--- EXERCISE AIM ---
Please write the listing below out again exactly, leaving every picture behind.

** DATA BLOCK follows **

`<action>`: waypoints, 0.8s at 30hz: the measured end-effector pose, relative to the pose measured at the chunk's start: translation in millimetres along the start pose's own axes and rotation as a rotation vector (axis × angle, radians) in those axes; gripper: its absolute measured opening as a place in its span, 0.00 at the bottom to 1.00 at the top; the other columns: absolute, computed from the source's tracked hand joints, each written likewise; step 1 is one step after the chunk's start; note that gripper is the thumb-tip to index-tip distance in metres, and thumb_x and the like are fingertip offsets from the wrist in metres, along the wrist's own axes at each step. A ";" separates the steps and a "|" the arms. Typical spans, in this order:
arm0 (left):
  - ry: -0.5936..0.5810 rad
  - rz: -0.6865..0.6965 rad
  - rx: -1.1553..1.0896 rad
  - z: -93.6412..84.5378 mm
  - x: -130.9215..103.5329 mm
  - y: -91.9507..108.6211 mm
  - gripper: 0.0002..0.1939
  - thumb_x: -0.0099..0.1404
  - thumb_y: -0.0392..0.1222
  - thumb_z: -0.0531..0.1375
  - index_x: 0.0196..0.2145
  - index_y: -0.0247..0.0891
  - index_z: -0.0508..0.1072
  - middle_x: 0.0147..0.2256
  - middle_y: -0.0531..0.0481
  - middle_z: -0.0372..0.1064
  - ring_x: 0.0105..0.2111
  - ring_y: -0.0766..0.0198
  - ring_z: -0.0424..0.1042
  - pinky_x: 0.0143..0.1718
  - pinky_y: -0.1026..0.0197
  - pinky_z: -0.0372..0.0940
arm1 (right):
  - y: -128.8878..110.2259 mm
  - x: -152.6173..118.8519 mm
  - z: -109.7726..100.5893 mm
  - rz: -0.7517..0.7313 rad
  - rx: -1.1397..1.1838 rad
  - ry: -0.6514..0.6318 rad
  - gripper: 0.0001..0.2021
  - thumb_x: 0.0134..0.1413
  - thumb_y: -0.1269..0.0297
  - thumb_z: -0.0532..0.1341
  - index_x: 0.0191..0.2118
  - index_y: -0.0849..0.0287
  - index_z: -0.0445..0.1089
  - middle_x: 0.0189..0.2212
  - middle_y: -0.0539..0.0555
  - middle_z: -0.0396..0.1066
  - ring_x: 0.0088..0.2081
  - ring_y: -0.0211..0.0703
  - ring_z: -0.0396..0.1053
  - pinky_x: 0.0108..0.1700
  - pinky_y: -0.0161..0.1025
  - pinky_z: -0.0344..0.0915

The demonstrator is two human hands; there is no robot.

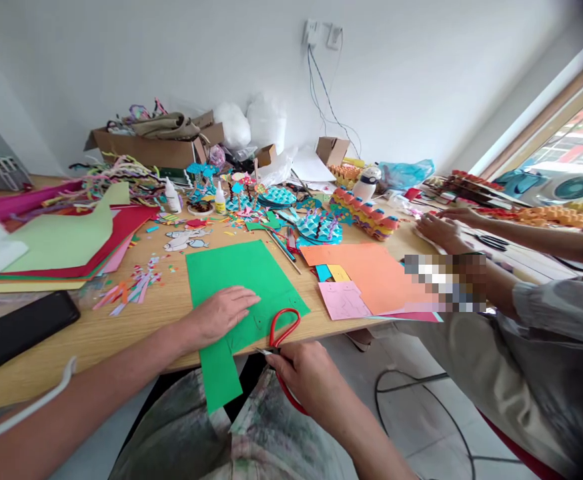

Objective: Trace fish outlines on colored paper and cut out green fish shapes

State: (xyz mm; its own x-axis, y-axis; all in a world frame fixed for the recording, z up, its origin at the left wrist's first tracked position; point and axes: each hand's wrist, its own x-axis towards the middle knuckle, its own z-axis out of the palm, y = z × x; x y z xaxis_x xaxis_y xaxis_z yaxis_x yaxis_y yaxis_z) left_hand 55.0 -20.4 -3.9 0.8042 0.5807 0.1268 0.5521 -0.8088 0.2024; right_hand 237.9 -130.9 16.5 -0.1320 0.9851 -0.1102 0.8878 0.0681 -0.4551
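Observation:
My left hand (225, 312) lies flat on a sheet of green paper (244, 270), fingers stretched out. The paper has faint pencil marks near its right corner, and a strip of it hangs over the table's front edge above my lap. In my right hand (305, 375) is a pair of scissors (273, 335) with red handles, held just off the paper's lower edge. Their short blades point left toward the strip. To the right lie an orange sheet (371, 273) and a pink piece (344, 300) with pencil lines.
Coloured sheets (66, 240), a black phone (26, 330) and paper strips (136, 287) lie left. Glue bottles (172, 196), blue paper crafts (319, 227) and a painted egg carton (364, 212) stand behind. At right, another person's hands (439, 232) rest on the table.

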 end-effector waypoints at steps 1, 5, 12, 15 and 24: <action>0.030 -0.039 -0.002 -3.7 -0.3 2.2 0.18 0.68 0.39 0.44 0.52 0.37 0.64 0.50 0.45 0.65 0.51 0.60 0.61 0.53 0.56 0.55 | 2.5 -0.5 -1.7 0.004 -0.004 0.015 0.11 0.54 0.65 0.57 0.25 0.59 0.72 0.25 0.53 0.73 0.26 0.36 0.65 0.26 0.32 0.49; 0.002 -0.219 -0.001 -15.7 -3.3 13.5 0.19 0.66 0.45 0.49 0.51 0.36 0.64 0.48 0.43 0.65 0.49 0.55 0.63 0.50 0.53 0.58 | 8.6 -1.5 -8.5 0.015 -0.027 0.066 0.14 0.55 0.63 0.56 0.22 0.60 0.71 0.20 0.51 0.69 0.21 0.33 0.58 0.24 0.33 0.45; -0.139 -0.282 -0.014 -23.5 -0.8 33.7 0.18 0.57 0.47 0.59 0.43 0.37 0.66 0.41 0.45 0.66 0.43 0.54 0.66 0.42 0.56 0.61 | 13.3 -2.1 -12.6 0.070 -0.025 0.101 0.18 0.55 0.62 0.55 0.16 0.60 0.65 0.14 0.48 0.62 0.19 0.33 0.50 0.22 0.33 0.42; -0.187 -0.298 -0.041 -28.0 3.7 37.7 0.14 0.57 0.44 0.59 0.41 0.39 0.66 0.37 0.48 0.67 0.38 0.58 0.67 0.36 0.60 0.61 | 14.3 -2.0 -12.9 0.087 -0.012 0.099 0.18 0.55 0.62 0.55 0.17 0.60 0.65 0.15 0.48 0.62 0.19 0.33 0.49 0.22 0.33 0.42; -0.155 -0.303 -0.131 -24.0 7.1 34.3 0.13 0.55 0.42 0.59 0.39 0.39 0.66 0.39 0.48 0.65 0.42 0.57 0.64 0.41 0.58 0.60 | 24.3 -6.4 -15.0 0.125 0.001 0.138 0.18 0.55 0.60 0.54 0.16 0.59 0.61 0.13 0.47 0.58 0.19 0.34 0.46 0.22 0.33 0.42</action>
State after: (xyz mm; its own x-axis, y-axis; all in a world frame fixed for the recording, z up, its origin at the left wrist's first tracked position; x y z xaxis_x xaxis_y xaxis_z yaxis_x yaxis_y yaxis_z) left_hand 74.3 -41.7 27.2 0.6381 0.7628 -0.1045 0.7454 -0.5780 0.3322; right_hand 266.9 -133.1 19.4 0.0411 0.9982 -0.0436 0.8931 -0.0562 -0.4464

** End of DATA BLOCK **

--- ANSWER TO THIS TASK ---
`<action>`: waypoints, 0.8s at 30hz: the measured end-effector pose, relative to the pose measured at the chunk's start: translation in millimetres along the start pose's own axes and rotation as a rotation vector (axis × angle, radians) in those axes; gripper: its absolute measured opening as a place in its span, 0.00 at the bottom to 1.00 at the top; the other columns: absolute, computed from the source's tracked hand joints, each written likewise; step 1 is one step after the chunk's start; note that gripper is the thumb-tip to index-tip distance in metres, and thumb_x and the like are fingertip offsets from the wrist in metres, along the wrist's own axes at each step. A ";" separates the steps and a "|" the arms. Typical spans, in this order:
arm0 (left):
  - ry: -0.5936..0.5810 rad
  - rz: -0.6865..0.6965 rad
  - rx: -1.1553..1.0896 rad
  - z: -93.6412..84.5378 mm
  - x: -130.9215..103.5329 mm
  - y: -91.9507..108.6211 mm
  - gripper: 0.0002..0.1939
  - thumb_x: -0.0099..0.1404
  - thumb_y: -0.0392..0.1222
  - thumb_z: -0.0531..0.1375
  - index_x: 0.0196..0.2145
  - index_y: -0.0247..0.0891
  - index_z: -0.0508..0.1072
  - middle_x: 0.0147..0.2256
  - middle_y: -0.0531..0.0481
  - middle_z: -0.0372..0.1064
  - ring_x: 0.0105..0.2111
  - ring_y: -0.0766..0.0198
  - ring_z: -0.0424..0.1042
  - pinky_x: 0.0143..0.1718
  - pinky_y: -0.1026..0.0197
  - pinky_z: -0.0372..0.0940
arm1 (right):
  - y: -128.8878..110.2259 mm
  - x: -152.6173..118.8519 mm
  - z: -109.7726..100.5893 mm
  - rz: -0.7517..0.7313 rad
  - rx: -1.1397..1.1838 rad
  - ry: -0.6514..0.6318 rad
  - gripper: 0.0001..0.2021
  - thumb_x: 0.0134..0.1413
  - thumb_y: -0.1269..0.0297
  - thumb_z: -0.0532..0.1341
  - index_x: 0.0191..0.2118
  - index_y: -0.0849..0.0287
  - index_z: -0.0445..0.1089
  - middle_x: 0.0189..0.2212
  - middle_y: -0.0539..0.0555
  - middle_z: -0.0396..0.1066
  - ring_x: 0.0088..0.2081
  - ring_y: -0.0211..0.0703
  - ring_z: -0.0396..0.1053
  - pinky_x: 0.0108..0.1700
  - pinky_y: -0.0161..0.1025
  - pinky_z: -0.0344..0.0915

The demonstrator is two human hands; there is no robot.


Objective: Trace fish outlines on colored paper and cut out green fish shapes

State: (xyz mm; its own x-axis, y-axis; all in a world frame fixed for the recording, z up, its origin at the left wrist's first tracked position; point and axes: each hand's wrist, its own x-axis towards the middle knuckle, its own z-axis out of the palm, y = z × x; x y z xaxis_x xaxis_y xaxis_z yaxis_x yaxis_y yaxis_z) left_hand 55.0 -20.4 -3.9 0.8042 0.5807 0.1268 0.5521 -0.8088 0.2024; right_hand 237.9 -130.9 16.5 -0.1320 0.9851 -0.1102 0.8878 0.0681 -0.4551
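Observation:
My left hand (225, 312) lies flat on a sheet of green paper (244, 270), fingers stretched out. The paper has faint pencil marks near its right corner, and a strip of it hangs over the table's front edge above my lap. In my right hand (305, 375) is a pair of scissors (273, 335) with red handles, held just off the paper's lower edge. Their short blades point left toward the strip. To the right lie an orange sheet (371, 273) and a pink piece (344, 300) with pencil lines.
Coloured sheets (66, 240), a black phone (26, 330) and paper strips (136, 287) lie left. Glue bottles (172, 196), blue paper crafts (319, 227) and a painted egg carton (364, 212) stand behind. At right, another person's hands (439, 232) rest on the table.
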
 end-effector waypoints at steps 1, 5, 12, 15 and 24: <action>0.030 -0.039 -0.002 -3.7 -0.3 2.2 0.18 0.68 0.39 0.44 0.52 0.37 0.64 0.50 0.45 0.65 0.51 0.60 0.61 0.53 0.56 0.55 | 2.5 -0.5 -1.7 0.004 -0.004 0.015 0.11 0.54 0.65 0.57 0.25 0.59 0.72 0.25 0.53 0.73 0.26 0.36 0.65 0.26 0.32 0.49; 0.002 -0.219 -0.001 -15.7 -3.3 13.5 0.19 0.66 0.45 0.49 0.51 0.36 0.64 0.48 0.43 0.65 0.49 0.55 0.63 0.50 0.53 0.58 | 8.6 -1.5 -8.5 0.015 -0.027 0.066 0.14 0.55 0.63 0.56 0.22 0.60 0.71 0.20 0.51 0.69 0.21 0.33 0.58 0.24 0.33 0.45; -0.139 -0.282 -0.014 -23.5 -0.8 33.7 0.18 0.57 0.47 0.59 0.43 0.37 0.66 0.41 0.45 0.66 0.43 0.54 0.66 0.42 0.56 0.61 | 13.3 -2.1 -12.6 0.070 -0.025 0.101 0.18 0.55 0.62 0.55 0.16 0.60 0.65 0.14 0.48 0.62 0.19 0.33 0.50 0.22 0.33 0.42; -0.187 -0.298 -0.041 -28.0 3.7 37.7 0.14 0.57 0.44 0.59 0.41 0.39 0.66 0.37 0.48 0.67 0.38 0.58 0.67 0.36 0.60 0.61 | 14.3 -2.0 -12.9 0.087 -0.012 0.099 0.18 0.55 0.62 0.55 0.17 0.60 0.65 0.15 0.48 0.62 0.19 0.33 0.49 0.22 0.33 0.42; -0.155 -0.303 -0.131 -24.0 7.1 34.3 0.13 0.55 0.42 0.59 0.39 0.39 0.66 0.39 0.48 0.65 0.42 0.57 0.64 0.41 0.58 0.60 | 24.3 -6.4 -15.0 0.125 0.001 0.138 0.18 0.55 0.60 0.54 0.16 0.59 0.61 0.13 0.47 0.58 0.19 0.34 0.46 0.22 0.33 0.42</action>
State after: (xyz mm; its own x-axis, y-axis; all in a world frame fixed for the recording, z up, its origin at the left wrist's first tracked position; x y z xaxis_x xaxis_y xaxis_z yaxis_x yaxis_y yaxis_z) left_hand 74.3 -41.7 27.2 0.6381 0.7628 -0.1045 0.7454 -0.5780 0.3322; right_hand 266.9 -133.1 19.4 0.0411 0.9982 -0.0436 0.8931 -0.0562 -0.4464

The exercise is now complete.